Kim l read and put 2 and 2 together from the Dec issue...go to page 174/5 and read #775 then 780.


----------



## skanzler (Feb 27, 2008)

Ok, if she is not backed by the Association, how can she give official certification to those attending????

How can we be official measurers? What is the point of offering this if it means nothing the AMHA. My understanding is this was to offer those that want to become "official measurer's" the opportunity to become certified and that AMHA would only be using "certified Measurer's" at the shows.

Was this misinformation????

Again, have a call into AMHA, guess what no one is at thier desk today???


----------



## sfmini (Feb 27, 2008)

She is certified by, not employed by. Nothing bad happening as far as her qualifications. It is just like a trainer giving a clinic for god's sake.


----------



## skanzler (Feb 27, 2008)

Jody,

Not sure what your idea is on me asking these questions, and as a director the "for god's sake" comment was not needed, nor the head banging. I hope you don't come across that way with your area

members.....

I am asking these questions as a concerned member that is interested in the continued success of the Association and as a person that is interested in becoming a certified measurer. It was my understanding that AMHA is going to be using Certified measurers in the future for all shows. I know that this is not official at this time, that is why I am talking with the home office. I do know that Diane is a Certified measurer and is used the Worlds. The cards she will be issuing will be recognized by AMHA. So yes she is in the capacity of representing AMHA.....


----------



## bingo (Feb 27, 2008)

sfmini said:


> She is certified by, not employed by. Nothing bad happening as far as her qualifications. It is just like a trainer giving a clinic for god's sake.



OUCH!

I can see everyone's frustration. I can see the confusion in allowing over 34 inch horses into AMHA legally a long time proponent of 34 inch and under horses being the only true miniatures. I can see the anger at the system when less then 100 members make decisions that change the future and rock the very core of the registries.

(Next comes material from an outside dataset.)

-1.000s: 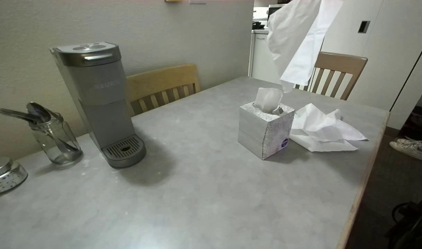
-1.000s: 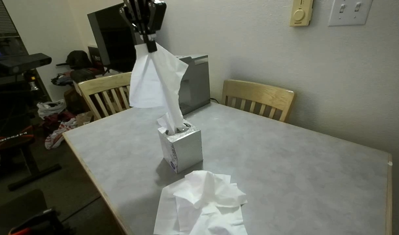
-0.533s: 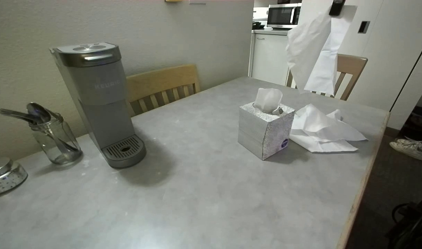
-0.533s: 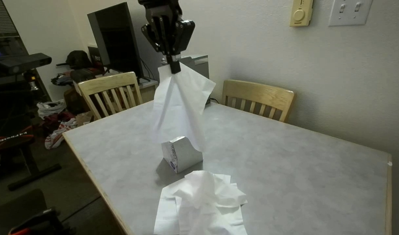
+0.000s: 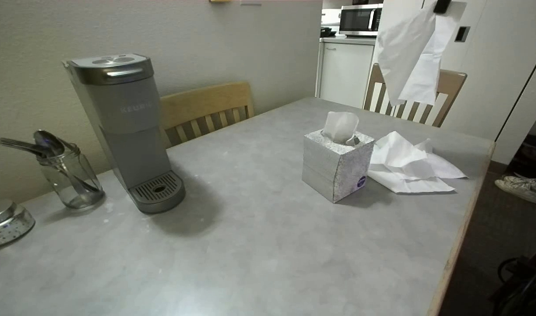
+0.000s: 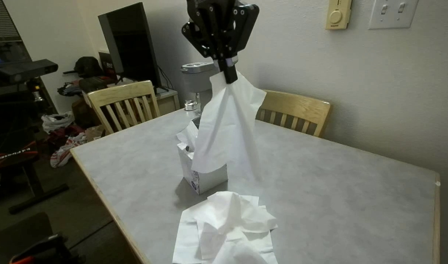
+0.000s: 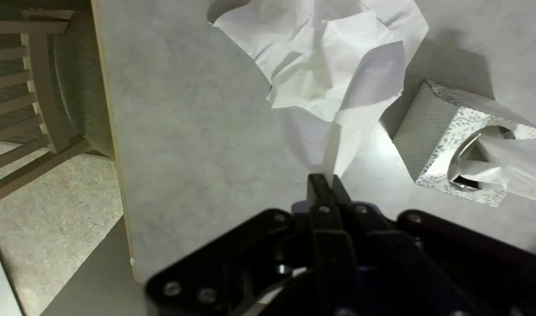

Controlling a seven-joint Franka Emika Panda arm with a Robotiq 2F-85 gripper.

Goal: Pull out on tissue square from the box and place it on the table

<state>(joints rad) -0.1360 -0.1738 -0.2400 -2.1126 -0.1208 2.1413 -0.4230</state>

This is an issue both registries will need to address and something I personally think will be changed in the not so far future. That would solve alot of the anger and frustration. Things may not always go the way one wants but at least everyone will feel their voice was heard and counted.


----------



## sfmini (Feb 27, 2008)

ok, i will unsubscribe from this now.

if you have any questions about amha business that I can help you with, feel free to contact me.


----------



## faithfarm (Feb 27, 2008)

The way I see it, the new way of measuring has more *consistency* than measuring at the last mane hair. No longer will the measurer have to guess where the real mane stops and *fake* mane starts. I personally don't care if a horse that is 1/2 inch over gets measured into a class, as long as the 1 1/2 inch taller horses don't.

Many have tried to make this an AMHA vs AMHR issue; it is an accuracy issue. Whether we measure at the base of the withers or the top of the withers makes no difference as long as we are measuring on a bone. And, yes, I agree that overheight AMHA horses should be allowed to keep their papers and used for breeding but not allowed to show.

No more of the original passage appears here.